Coldiretti ricorda che il 76 per cento degli italiani si dichiara contrario all’uso di Ogm in agricoltura.“Un risultato ottenuto grazie alla grande mobilitazione delle associazioni di ambientalisti, agricoltori, consumatori, cooperatori riuniti nella coalizione Liberi da Ogm”, ha affermato il coordinatore Stefano Masini responsabile ambiente della Coldiretti, che ha chiesto al Governo di “chiarire quali siano le sanzioni da applicare nel caso di violazione del divieto di messa a coltura in modo da evitare situazioni analoghe a quanto accaduto nella scorsa estate in Friuli Venezia Giulia, che hanno portato alla contaminazione di terreni confinanti con quelli illegalmente coltivati con mais MON810, come accertato dalle indagini del Corpo Forestale dello Stato”. Ormai in Europa, ricordano gli agricoltori, sono solo cinque i paesi che coltivano Ogm (Spagna, Portogallo, Repubblica Ceca, Slovacchia e Romania) con appena 148mila ettari di mais transgenico MON810  piantati nel 2013, la quasi totalità in Spagna (136.962 ettari).
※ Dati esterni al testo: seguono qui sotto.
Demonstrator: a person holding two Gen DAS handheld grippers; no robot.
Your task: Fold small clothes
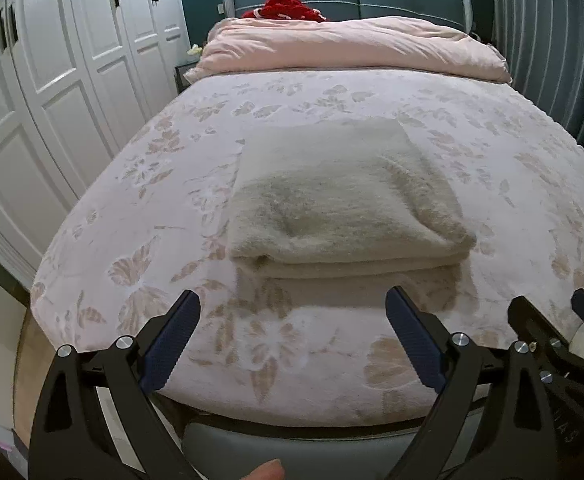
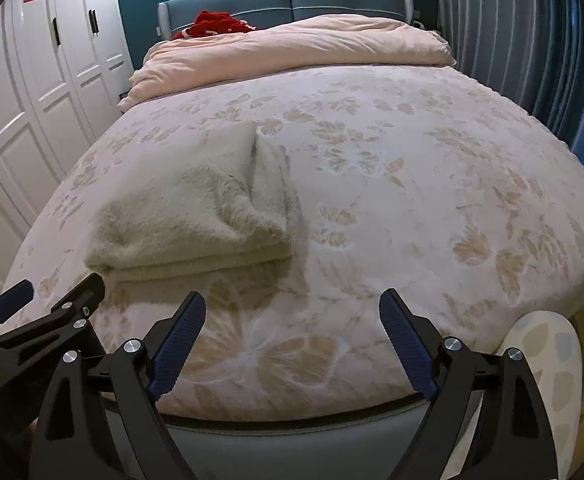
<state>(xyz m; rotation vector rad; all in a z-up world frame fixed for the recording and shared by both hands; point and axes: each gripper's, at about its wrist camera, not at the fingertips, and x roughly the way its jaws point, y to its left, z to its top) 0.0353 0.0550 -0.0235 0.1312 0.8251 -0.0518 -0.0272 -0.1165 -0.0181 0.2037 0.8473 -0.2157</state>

“La bocciatura del Tar del Lazio sul ricorso presentato contro la legittimità del decreto interministeriale che proibisce la semina di mais Mon810 è una buona notizia per l’agricoltura italiana. Ora il governo risolva in maniera definitiva la questione Ogm in Italia, procedendo al più presto all’attivazione della clausola della salvaguardia –afferma la Cia-Confederazione italiana agricoltori – La nostra posizione sugli Ogm non è ideologica ma scaturisce dalla consapevolezza che la loro introduzione può annullare la nostra idea di agricoltura e, quindi, il maggiore vantaggio competitivo dei suoi prodotti sui mercati: qualità, tracciabilità, biodiversità, tipicità. Il “no” agli Ogm, tra l’altro, è condiviso da oltre il 70 per cento degli italiani e diventa fondamentale a un anno da “Expo 2015”, dove l’Italia ha scelto di mostrarsi al mondo attraverso il cibo, nelle sue accezioni più diverse, ma tutte saldamente legate alla storia, alla cultura, alle tradizioni delle variegate realtà rurali. Da parte della Cia, comunque, non c’è un atteggiamento oscurantista né una preclusione nei confronti della ricerca – aggiunge la Confederazione – Ma tutto deve essere fatto nel pieno rispetto del principio di precauzione e della tutela delle esigenze peculiari delle produzioni tipiche dei territori agricoli italiani”.
La sentenza del Tar del Lazio, ricorda Slow Food, oltre a ribadire il divieto, accoglie le istanze di tre ministeri e moltissime associazioni di categoria, ambientaliste, culturali, e soprattutto della stragrande maggioranza degli italiani che non vogliono gli Ogm. “Per quest’anno l’agricoltura italiana rimane libera da Ogm. Le nostre colture non correranno il rischio di contaminazioni e anche il settore del biologico può tirare un sospiro di sollievo – afferma Roberto Burdese, presidente di Slow Food Italia – Ma attenzione, bisogna che il Governo intervenga al più presto perché il decreto in questione, risalente a luglio 2013, per la semina del 2015 non sarà più valido. Ci aspettiamo anche un chiarimento sul tema delle sanzioni per chi dovesse violare il divieto sancito dal decreto in oggetto. Il Governo italiano ha ora una splendida occasione che va oltre i confini della nostra penisola: durante il nostro semestre di presidenza dell’UE deve andare in porto la modifica della direttiva per consentire – senza vincoli e trappole – il libero arbitrio agli stati membri in tema di Ogm”.